In the entries below, find the line containing "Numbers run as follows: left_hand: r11" and the line containing "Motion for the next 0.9". Copy those two lines and everything between them exactly, and only that.

============

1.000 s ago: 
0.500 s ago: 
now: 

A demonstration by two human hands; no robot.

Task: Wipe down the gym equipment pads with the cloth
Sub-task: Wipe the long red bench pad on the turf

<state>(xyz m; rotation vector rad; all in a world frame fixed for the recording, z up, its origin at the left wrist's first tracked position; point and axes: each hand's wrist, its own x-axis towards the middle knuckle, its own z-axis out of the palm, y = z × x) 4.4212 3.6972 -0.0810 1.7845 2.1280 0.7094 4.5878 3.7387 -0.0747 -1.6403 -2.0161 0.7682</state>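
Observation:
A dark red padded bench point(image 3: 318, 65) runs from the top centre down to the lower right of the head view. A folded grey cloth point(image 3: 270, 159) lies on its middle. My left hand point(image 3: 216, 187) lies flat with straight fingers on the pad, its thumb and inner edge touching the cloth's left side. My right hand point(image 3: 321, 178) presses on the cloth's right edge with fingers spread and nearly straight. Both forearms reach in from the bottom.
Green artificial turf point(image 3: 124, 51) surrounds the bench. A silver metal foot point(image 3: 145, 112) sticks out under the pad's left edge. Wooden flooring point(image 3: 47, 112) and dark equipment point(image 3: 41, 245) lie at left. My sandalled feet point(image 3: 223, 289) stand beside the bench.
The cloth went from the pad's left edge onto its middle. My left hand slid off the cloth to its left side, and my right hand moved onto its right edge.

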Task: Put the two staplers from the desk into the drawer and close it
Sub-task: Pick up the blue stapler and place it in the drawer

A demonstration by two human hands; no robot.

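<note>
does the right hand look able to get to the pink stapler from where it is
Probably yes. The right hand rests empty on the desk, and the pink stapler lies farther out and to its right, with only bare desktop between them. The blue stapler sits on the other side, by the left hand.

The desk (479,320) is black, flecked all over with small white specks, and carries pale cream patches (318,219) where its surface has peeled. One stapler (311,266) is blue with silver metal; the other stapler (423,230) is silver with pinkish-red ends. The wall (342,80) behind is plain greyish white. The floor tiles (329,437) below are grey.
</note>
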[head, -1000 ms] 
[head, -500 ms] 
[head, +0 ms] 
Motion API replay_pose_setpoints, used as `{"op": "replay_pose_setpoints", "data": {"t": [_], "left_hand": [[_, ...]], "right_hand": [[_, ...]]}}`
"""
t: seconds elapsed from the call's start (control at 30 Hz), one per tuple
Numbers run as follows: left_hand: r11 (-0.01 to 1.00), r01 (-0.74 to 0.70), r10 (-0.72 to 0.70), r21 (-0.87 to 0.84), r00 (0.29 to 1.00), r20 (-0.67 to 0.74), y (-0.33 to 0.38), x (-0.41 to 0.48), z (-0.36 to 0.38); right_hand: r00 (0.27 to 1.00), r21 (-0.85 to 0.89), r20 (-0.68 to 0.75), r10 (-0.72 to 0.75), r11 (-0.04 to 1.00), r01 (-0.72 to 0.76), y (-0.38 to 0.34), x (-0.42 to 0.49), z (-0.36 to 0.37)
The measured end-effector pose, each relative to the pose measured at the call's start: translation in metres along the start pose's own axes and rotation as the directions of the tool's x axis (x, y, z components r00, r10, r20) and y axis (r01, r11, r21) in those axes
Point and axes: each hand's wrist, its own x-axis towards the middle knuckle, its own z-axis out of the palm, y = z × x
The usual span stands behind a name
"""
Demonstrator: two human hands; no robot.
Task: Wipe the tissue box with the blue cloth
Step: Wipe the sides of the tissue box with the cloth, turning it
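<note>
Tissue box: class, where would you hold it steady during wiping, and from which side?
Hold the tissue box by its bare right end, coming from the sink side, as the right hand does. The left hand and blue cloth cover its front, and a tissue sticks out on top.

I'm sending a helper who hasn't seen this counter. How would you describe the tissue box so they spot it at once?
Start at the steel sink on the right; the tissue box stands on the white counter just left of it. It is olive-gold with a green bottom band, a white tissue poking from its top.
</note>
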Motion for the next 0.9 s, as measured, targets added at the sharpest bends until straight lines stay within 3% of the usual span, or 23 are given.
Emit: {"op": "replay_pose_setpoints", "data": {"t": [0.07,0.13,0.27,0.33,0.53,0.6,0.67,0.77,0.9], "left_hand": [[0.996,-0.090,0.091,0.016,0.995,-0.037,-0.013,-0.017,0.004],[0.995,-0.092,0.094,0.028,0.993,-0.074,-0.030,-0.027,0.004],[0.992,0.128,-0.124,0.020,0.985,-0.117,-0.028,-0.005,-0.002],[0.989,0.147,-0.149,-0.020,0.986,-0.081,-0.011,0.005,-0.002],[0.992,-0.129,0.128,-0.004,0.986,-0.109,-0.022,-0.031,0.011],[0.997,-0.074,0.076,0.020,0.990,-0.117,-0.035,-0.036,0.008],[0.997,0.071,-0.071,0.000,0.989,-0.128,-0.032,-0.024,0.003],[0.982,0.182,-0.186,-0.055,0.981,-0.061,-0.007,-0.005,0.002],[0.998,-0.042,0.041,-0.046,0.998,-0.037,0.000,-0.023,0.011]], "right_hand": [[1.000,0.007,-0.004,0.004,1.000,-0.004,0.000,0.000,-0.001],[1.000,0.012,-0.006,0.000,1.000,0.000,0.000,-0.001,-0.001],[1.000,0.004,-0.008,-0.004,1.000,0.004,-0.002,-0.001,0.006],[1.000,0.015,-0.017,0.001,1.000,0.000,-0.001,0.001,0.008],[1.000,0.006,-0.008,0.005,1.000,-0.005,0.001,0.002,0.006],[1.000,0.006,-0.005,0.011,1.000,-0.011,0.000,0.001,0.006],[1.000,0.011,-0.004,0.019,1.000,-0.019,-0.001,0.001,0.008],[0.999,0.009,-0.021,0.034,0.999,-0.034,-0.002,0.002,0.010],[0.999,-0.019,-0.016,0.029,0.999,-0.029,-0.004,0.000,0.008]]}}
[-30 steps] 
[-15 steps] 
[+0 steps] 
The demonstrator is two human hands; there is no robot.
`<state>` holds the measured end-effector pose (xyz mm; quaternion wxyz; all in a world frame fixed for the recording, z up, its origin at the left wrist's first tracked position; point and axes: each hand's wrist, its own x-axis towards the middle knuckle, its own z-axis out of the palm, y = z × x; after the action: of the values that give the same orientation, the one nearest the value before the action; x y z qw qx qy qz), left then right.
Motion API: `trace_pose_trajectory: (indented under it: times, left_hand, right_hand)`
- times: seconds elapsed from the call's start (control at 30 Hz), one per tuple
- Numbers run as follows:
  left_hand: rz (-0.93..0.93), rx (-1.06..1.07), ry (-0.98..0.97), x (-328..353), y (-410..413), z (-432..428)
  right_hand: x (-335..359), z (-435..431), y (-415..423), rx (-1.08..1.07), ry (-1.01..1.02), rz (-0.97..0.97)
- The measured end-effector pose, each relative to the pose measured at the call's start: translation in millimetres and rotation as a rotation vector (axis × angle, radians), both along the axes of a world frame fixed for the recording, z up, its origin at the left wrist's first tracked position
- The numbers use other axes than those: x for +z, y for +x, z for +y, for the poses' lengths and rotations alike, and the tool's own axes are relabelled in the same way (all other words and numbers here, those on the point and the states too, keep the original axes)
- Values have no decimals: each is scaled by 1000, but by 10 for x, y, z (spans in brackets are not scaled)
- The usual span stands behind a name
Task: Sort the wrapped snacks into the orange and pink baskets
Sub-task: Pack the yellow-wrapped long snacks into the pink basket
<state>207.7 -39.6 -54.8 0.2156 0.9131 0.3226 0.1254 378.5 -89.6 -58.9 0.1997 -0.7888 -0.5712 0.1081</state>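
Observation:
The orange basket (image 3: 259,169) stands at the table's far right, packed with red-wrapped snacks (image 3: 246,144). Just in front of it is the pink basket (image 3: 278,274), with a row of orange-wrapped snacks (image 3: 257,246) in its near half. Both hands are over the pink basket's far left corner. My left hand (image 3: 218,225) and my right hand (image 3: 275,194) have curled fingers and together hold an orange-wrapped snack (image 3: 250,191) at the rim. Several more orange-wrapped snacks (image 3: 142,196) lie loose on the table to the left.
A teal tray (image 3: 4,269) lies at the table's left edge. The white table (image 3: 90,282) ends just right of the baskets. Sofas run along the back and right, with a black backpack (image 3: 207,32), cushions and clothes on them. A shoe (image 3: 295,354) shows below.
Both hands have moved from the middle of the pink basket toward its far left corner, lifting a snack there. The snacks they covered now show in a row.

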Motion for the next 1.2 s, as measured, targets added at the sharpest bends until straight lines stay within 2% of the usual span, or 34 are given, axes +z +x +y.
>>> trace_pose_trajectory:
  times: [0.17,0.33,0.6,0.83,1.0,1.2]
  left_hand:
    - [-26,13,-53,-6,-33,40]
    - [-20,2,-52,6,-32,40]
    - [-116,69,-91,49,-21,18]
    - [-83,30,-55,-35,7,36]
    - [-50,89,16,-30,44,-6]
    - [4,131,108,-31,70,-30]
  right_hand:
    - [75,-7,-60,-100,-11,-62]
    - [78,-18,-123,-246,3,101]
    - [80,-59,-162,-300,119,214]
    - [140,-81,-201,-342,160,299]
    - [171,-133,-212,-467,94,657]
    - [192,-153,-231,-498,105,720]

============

Exercise answer
Numbers run as follows: left_hand: r11 (-0.01 to 1.00), r01 (-0.74 to 0.70), r10 (-0.72 to 0.70), r21 (-0.87 to 0.84), r00 (0.29 to 1.00), r20 (-0.67 to 0.74), y (-0.33 to 0.38), x (-0.41 to 0.48), z (-0.36 to 0.38); right_hand: r00 (0.27 to 1.00), r21 (-0.85 to 0.89), r20 (-0.68 to 0.75), r10 (-0.72 to 0.75), r11 (-0.04 to 1.00), r01 (-0.72 to 0.76), y (-0.38 to 0.34), x (-0.42 to 0.49), z (-0.36 to 0.37)
The measured end-effector pose, each relative to the pose measured at the call's start: translation in metres along the start pose's own axes and rotation as the directions of the tool's x axis (x, y, z components r00, r10, r20) and y axis (r01, r11, r21) in those axes
Point and axes: each hand's wrist, its own x-axis towards the middle knuckle, its own z-axis out of the palm, y = z × x
The usual span stands behind a name
"""
Demonstrator: two human hands; no robot.
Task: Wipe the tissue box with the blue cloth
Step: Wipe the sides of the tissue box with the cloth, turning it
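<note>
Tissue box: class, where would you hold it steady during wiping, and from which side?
Hold the tissue box by its bare right end, coming from the sink side, as the right hand does. The left hand and blue cloth cover its front, and a tissue sticks out on top.

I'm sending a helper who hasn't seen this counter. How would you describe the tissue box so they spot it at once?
Start at the steel sink on the right; the tissue box stands on the white counter just left of it. It is olive-gold with a green bottom band, a white tissue poking from its top.
</note>
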Motion for the next 0.9 s, as measured, targets added at the sharpest bends until straight lines stay within 3% of the usual span, or 23 are given.

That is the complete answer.